Other Bird Cages We Reviewed
We looked at 20 other cages for birds. Even though they didn’t make our 5 best bird cages list, they’re the best of the rest and each is still a great option for your bird or birds. The information you’ll need to compare each one is included with the listing. We’ve divided them into the following categories for your convenience:
Portable Bird Cages
This is a great transport for a smaller bird that will let you see your pet all through your travel time.
- Lightweight: under 2 lbs
- 4-sided ventilation holes
- Zipper closure
This is a lightweight, but sturdy, cage that is easily moved with you so that you don’t need to worry about your pet getting squished in a less rigid transport.
- 4 color options
- Locking door
- 2 wooden perches
This cage is small, so you won’t want to keep your bird in here long-term, but for travel, it has everything he needs.
- Carry handle
- 2 feeding bowls
- Removable bottom tray
This is a great cage to take even a bigger bird to and from wherever he needs to go and back to his cage without worrying about him being too cramped.
- Wire Spacing: 7/16″
- 17-1/2″L x 11-3/4″W x 24″H
- 2 perches and 2 feeding cups
Bird Cages with Stands
This cage is big enough for a couple smaller birds and includes a perch for the bird who gets a bit more exercise outside his cage.
- 24″L x 22″W x 37.5″H
- 5 stainless steel bowls, 2 sliding trays, 2 perches
- Locking casters
This cage has a stand that will let you keep any of his necessary supplies under the cage on the rolling rack.
- Made with powder-coated steel
- Removable stand with shelf
- 4 feeding doors; 1 large door
This bird cage features two large doors and feeder doors on each side that will allow you to reach in to pet, or maintain, this bird however he needs.
- 23.5″L x 23.5″W x 65.5″H
- Bar Spacing: 0.36″
- 4 locking caster wheels
This bird cage is large enough for your parrot and has a fun design that will add to your stylish home decor, not detract.
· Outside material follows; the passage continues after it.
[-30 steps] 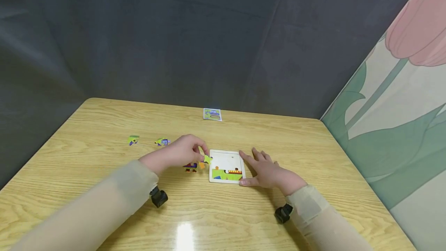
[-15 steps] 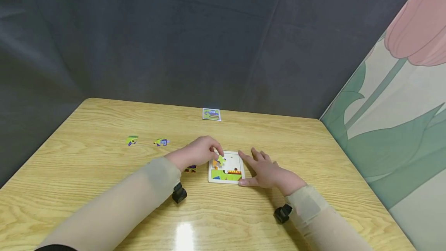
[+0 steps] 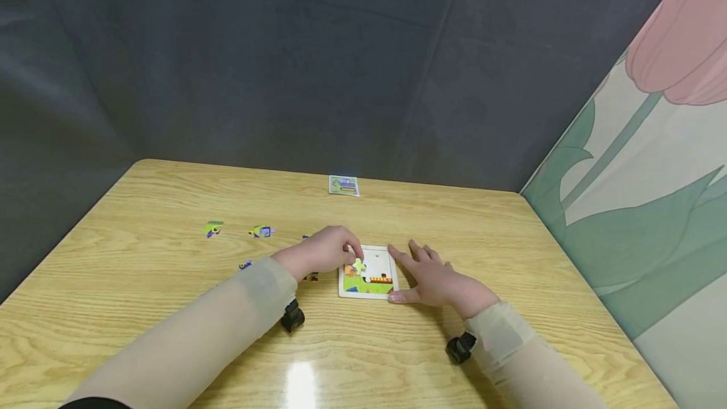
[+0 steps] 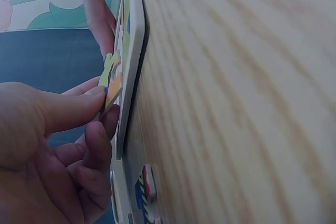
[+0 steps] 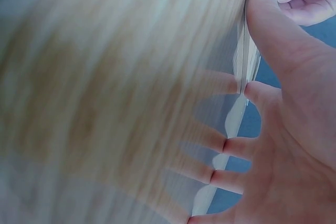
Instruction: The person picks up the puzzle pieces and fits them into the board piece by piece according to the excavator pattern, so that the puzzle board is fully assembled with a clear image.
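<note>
My left hand (image 3: 331,248) pinches a green and orange jigsaw piece (image 4: 111,80) between thumb and fingers, over the left side of a white puzzle tray (image 3: 340,289). In the left wrist view the piece is tilted, its lower edge close to the tray. Along the tray's front lies a fitted strip of puzzle (image 3: 372,288), green with a red and yellow band. My right hand (image 3: 431,279) is spread on the right, thumb and index fingertip at the tray's right edge. In the right wrist view its other fingertips touch the table.
Loose jigsaw pieces lie to the left: a green one (image 3: 213,228), a yellow and blue one (image 3: 262,231), a small blue one (image 3: 245,264), and a striped one (image 3: 311,276) partly behind my left hand. A picture card (image 3: 344,185) lies at the table's back edge, before a dark curtain.
My left hand has carried the green and orange piece rightward from beside the tray to over its left part, then slightly lower. The right hand has stayed in place.
</note>
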A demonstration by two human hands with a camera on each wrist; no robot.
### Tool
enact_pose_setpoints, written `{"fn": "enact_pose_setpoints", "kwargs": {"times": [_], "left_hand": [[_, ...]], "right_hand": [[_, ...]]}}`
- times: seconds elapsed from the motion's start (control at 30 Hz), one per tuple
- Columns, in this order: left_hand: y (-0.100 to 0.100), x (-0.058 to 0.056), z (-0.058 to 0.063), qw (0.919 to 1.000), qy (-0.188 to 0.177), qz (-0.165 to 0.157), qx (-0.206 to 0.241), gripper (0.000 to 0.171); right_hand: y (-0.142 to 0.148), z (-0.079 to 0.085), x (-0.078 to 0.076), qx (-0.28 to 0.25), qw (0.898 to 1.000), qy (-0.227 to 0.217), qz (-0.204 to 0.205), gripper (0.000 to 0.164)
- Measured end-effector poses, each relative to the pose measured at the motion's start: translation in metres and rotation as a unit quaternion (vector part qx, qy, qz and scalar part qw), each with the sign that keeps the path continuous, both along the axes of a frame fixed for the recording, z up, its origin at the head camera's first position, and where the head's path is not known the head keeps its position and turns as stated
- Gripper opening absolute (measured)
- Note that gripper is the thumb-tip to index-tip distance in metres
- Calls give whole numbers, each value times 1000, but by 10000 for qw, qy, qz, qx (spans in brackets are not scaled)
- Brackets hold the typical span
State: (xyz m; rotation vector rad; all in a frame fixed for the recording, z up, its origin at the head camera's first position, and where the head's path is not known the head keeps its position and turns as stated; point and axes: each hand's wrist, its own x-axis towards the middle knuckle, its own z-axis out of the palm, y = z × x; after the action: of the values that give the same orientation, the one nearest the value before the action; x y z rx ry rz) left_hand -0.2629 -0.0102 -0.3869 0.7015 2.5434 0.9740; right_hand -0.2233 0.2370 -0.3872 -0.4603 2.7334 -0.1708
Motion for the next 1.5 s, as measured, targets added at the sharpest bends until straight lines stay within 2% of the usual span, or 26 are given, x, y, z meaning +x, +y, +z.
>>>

- Open play top; can be closed
- 24″L x 22″W x 61″H
- Flip locking door
This bird cage’s large door is perfect one for the parrot or big bird who loves to fly and gets let out from time to time, too.
- Full length access door
- Bar Spacing: 5/8”
- 3 colors available
This bird cage has everything you need to start a little aviary for your smaller birds or make your bigger bird feel right at home.
- 2 slide-out trays
- 2 sizes available
- Anti-rust coated premium metal
This cage will suit your birds well with its multi-level perches and ladders to allow maximum hopping.
- Removable rolling stand with shelf
- 1/2″ wire spacing
- 4 feeding cups and 4 perches included
You’ll be able to keep your large bird or several smaller birds happy in this large rolling cage.
- 2 color options
- 3 wood perches included
- 2 sizes available
Once your bird is on his outer perch, he’ll still have access to a climbing ladder and food and water, making this an excellent choice for any adventurous bird.
- 2 slide-out trays
- 2 size options
- 5 stainless steel feeder bowls and 2 perches included
This bird cage has three levels of fun to make his life inside the cage as exciting as it would be out of it.
- 0.4″ wire spacing
- 2 locking front doors
- Bonus parrot bungee toy included
Tabletop Bird Cages
This cage is a large one, but still includes a handle along the top if you need to move it from time to time.
- 18.1″L x 14.2″W x 36.2’’H
- Made of iron and plastic
- Includes 3 perches and swing
This bird cage is ideal for smaller birds, like a canary, and has all the basics right out of the box.
- Includes 2 terracotta perches and food/water dish
- 17″L x 31″W x 22″H
- Debris guard to contain messes
This cage is light and compact enough that you’ll be able to hang it in your home to give your pet the height at which he feels most comfortable.
- Wire spacing 7/16″
- 17.5″L x 11.75″W x 24″H
- Includes 2 perches and 2 feeding cups
This cage has the height your bird needs and the Chinese style architecture will add to your room’s overall decor.
- Includes 2 perches, 2 cups, and swing
- 4 color options
- 13.5″L x 11″W x 22″H
This is a great cage for your bird that spends most of its time outside of a cage, but still needs a good home to rest.
- Debris guard to catch mess
- Door opens both ways
- 15″L x 19″W x 20″H
This cage will give your bird two perches to rest and is perfect for a single parakeet.